One of the problems with new medications is their poor water solubility that is possible to be addressed by using supercritical method. This study aims to predict the solubility of raloxifene and the density of supercritical CO₂ using temperature and pressure as inputs to analyze the supercritical processing for production of drug nanoparticles. Three regression models, Extra Trees (ET), Random Forest (RF), and Gradient Boosting (GB) were proposed and optimized using Gradient-based optimization to predict density and solubility of drug. In predicting the density of supercritical CO₂, GB attained an R² value of 0.986, reflecting an excellent agreement between its estimates and the true measurements. The model exhibited an RMSE of 23.20, indicating high accuracy, with a maximum error of 33.06. Regarding the solubility of raloxifene, the ET model yielded the highest R-squared score of 0.949, indicating a good fit to the data. The model exhibited an RMSE of 0.41, with a maximum error of 0.90. Comparatively, the RF and GB models obtained slightly lower precision, for the solubility of raloxifene. The RF model exhibited an RMSE of 0.55, while the GB model had an RMSE of 0.72. The optimized models were found to be reliable in predicting solubility and density within the supercritical processing field.

Introduction

Prediction of pharmaceutical solubility in solvents is of vital importance due to its application in drug production. For instance, for pharmaceutical crystallization design and optimization, the solubility of drug in solvent must be known at the operational conditions for better operation. The driving force in crystallization is the solubility reduction which is conducted via different means such as cooling and solvent removal^1,2. For cooling crystallization, analysis of solubility curve is important to find the crystal formation area as well as metastable zone. The solubility curve is constructed by measuring drug solubility at different temperatures.
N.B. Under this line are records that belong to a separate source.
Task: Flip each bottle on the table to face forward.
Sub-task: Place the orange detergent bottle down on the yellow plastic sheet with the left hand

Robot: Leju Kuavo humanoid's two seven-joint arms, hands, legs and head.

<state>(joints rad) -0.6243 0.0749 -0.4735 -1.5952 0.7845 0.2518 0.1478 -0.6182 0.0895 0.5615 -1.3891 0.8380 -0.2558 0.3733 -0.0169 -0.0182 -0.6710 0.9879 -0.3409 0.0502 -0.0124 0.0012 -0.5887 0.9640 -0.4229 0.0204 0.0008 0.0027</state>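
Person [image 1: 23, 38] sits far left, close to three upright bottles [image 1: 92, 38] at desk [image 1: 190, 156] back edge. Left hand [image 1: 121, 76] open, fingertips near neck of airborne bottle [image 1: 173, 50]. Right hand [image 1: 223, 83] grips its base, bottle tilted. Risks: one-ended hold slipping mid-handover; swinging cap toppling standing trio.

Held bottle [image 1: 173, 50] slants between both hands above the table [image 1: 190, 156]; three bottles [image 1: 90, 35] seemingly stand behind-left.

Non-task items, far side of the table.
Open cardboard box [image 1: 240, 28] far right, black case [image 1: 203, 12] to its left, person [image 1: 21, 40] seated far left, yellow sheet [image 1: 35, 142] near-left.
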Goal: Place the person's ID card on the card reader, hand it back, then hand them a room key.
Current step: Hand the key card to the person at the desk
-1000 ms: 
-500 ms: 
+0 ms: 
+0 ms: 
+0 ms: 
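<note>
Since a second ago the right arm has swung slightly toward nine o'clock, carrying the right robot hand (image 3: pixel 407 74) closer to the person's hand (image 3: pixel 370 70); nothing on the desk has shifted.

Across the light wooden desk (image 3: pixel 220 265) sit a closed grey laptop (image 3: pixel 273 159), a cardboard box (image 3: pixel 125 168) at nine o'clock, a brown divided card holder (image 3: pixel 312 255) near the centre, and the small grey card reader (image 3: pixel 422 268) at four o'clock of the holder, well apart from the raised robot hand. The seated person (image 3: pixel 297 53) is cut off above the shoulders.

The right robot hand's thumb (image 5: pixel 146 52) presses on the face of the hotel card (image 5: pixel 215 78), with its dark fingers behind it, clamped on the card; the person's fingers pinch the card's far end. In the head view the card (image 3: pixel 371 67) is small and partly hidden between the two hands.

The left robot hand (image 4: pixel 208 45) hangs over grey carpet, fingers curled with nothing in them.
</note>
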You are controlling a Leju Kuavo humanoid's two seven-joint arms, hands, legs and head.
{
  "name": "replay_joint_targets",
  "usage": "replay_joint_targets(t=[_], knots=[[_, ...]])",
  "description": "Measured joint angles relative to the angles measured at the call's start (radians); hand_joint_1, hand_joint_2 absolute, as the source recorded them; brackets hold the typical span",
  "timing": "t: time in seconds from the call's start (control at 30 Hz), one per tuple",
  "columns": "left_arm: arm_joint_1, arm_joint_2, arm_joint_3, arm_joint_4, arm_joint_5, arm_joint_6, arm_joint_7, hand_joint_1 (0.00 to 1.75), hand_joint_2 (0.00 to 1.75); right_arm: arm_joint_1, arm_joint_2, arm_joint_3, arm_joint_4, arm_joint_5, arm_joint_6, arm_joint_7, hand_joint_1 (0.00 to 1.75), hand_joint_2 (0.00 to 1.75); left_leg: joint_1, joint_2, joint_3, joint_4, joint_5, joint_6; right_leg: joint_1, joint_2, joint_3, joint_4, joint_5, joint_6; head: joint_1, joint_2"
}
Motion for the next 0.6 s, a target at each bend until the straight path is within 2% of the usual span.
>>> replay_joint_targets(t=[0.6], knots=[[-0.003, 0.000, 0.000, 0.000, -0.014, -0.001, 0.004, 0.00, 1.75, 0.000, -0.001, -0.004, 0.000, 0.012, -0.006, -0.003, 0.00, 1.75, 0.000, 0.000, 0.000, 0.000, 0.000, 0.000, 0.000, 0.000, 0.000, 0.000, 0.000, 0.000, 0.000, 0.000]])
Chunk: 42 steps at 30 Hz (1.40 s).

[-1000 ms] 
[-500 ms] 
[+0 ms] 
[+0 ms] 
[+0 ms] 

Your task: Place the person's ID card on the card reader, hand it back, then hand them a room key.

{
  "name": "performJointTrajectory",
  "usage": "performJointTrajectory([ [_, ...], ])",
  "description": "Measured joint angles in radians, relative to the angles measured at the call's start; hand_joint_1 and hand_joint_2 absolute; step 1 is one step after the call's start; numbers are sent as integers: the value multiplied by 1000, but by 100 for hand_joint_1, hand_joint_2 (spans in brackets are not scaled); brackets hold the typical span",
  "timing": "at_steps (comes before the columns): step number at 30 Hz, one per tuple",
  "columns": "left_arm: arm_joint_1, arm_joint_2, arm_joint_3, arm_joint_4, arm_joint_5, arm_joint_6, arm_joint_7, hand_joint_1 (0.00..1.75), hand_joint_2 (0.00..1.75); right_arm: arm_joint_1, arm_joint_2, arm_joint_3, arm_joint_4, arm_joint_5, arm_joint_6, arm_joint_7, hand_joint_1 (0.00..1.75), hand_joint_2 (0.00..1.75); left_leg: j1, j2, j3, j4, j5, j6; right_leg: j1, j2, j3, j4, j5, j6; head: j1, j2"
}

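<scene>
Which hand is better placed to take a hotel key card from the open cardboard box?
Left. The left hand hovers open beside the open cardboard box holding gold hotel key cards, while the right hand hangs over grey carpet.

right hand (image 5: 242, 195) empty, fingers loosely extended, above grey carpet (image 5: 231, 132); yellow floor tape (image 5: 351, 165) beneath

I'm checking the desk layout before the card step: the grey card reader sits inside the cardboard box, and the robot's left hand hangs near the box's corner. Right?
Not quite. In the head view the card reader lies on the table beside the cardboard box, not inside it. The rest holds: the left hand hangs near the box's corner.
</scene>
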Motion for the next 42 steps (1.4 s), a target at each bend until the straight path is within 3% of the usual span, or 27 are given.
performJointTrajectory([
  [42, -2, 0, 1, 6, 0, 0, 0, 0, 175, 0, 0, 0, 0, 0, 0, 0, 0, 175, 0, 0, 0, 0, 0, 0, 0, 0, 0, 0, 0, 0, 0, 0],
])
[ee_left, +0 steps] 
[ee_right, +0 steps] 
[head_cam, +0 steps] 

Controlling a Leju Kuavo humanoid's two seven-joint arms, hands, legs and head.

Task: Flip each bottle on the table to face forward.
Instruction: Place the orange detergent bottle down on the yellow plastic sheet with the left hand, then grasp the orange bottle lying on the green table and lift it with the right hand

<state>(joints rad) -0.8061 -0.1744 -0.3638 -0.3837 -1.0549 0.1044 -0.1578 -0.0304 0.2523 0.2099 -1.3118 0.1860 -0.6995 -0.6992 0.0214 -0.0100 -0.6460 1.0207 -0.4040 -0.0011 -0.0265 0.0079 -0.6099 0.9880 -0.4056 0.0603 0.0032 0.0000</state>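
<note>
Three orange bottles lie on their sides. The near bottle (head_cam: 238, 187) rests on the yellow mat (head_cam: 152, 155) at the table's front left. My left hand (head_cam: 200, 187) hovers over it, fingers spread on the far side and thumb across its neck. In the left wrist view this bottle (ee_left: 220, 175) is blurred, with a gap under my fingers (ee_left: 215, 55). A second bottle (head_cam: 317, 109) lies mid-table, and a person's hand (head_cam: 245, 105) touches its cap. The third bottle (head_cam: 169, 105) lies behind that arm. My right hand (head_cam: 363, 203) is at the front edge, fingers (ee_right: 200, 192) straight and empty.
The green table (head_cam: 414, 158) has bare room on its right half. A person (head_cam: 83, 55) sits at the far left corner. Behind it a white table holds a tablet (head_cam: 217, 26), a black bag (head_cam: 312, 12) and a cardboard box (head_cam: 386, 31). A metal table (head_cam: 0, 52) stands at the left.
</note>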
In liquid-phase crystallization of pharmaceuticals, the main parameter affecting the crystallization rate and nucleation is temperature as it can change the drug solubility in the solvent. For supercritical solvents, both pressure and temperature can alter the drug solubility and therefore the crystal growth rates, and nucleation are different in supercritical solvents^3,4. The solubility of drug in supercritical solvents can be estimated via thermodynamic models which is based on solid-liquid equilibrium for the solvent and solute. Development of thermodynamic models has been a first choice for estimation of drugs solubility in supercritical solvents, as there are numerous models applied for this application^5,6,7. In most studies, CO₂ is regarded as the green solvent in the process because it is low cost and suitable for pharmaceutical application.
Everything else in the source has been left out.